To do |
Every line in the records below between the one holding "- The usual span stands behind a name" and the one holding "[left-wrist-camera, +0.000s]", inclusive, is to be set down exactly; all other lines are to be left out.

Extracted records |
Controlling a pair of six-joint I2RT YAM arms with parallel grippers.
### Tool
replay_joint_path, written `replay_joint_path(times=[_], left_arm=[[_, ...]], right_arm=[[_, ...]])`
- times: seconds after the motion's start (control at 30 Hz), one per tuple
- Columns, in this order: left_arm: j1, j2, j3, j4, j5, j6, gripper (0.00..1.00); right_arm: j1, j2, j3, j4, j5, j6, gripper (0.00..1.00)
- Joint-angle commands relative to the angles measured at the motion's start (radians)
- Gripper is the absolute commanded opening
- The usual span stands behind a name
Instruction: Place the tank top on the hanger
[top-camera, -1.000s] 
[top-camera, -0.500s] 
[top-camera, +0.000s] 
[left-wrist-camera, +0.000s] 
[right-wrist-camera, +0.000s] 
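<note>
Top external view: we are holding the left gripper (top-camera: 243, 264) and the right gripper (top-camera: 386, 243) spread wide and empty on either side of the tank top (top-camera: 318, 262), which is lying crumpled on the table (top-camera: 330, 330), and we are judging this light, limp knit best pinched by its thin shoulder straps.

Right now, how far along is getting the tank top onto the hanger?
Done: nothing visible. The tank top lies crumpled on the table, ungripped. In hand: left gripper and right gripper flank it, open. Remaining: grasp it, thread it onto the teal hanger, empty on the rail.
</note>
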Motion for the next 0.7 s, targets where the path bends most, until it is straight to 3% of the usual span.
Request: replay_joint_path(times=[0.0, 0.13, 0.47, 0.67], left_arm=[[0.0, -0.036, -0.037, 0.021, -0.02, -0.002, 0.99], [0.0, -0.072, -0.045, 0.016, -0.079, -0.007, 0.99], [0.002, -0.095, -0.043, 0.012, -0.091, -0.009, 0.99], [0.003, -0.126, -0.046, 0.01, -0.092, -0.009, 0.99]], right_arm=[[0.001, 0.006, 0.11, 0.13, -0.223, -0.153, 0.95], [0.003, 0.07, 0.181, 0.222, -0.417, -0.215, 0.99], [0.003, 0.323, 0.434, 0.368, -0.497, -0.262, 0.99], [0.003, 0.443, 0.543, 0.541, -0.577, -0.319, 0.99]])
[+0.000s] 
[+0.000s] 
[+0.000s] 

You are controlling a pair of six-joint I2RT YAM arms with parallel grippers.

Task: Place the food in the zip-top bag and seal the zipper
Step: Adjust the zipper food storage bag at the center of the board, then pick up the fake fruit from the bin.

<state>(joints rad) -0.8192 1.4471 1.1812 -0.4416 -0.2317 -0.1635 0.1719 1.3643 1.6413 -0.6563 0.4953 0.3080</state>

Reply |
- The usual span stands behind a name
Instruction: Place the tank top on the hanger
[top-camera, -1.000s] 
[top-camera, -0.500s] 
[top-camera, +0.000s] 
[left-wrist-camera, +0.000s] 

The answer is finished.